ACTIVITY: Copy the lines below exactly. Start at the first and finish with the line containing "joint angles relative".
*** INFORMATION SHOWN Section Begins ***
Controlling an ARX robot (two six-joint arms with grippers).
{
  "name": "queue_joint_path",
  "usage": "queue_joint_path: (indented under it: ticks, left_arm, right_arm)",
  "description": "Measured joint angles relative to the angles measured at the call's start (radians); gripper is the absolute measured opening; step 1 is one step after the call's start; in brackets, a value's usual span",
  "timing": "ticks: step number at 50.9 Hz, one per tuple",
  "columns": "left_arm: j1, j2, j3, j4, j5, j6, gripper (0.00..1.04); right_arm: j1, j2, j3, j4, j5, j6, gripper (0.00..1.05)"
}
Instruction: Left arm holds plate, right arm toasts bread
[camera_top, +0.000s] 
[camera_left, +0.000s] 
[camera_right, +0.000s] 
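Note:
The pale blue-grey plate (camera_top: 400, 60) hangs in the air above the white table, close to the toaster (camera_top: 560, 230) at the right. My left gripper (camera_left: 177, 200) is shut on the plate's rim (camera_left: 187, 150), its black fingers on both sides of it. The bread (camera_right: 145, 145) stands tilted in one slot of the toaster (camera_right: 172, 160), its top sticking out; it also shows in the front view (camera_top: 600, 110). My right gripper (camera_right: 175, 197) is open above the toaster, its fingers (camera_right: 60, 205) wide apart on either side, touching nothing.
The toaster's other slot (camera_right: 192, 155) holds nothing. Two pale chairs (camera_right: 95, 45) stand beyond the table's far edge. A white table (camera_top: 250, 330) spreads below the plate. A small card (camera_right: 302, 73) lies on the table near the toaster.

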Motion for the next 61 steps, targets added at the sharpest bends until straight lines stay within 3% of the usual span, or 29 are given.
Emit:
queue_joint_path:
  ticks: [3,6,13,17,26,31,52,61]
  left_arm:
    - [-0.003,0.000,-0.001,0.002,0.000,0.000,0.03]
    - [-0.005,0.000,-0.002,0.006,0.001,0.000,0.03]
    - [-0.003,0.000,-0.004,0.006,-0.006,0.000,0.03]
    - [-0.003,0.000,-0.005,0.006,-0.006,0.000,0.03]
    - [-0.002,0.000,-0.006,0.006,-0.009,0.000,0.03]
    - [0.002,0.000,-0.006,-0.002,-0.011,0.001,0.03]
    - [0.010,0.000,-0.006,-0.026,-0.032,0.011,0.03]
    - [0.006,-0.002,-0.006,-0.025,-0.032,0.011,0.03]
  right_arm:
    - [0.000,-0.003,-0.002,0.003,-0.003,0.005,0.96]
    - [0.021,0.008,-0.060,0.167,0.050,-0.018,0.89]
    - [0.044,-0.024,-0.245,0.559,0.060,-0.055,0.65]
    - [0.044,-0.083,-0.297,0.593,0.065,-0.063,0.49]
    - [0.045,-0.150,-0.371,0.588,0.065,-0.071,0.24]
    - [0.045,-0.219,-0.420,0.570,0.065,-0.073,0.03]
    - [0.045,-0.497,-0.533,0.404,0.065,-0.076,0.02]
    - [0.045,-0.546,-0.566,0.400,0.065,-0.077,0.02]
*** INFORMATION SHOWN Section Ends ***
RESPONSE BELOW:
Controlling an ARX robot (two six-joint arms with grippers).
{
  "name": "queue_joint_path",
  "usage": "queue_joint_path: (indented under it: ticks, left_arm, right_arm)",
  "description": "Measured joint angles relative to the angles measured at the call's start (radians); gripper is the absolute measured opening; step 1 is one step after the call's start; in brackets, a value's usual span",

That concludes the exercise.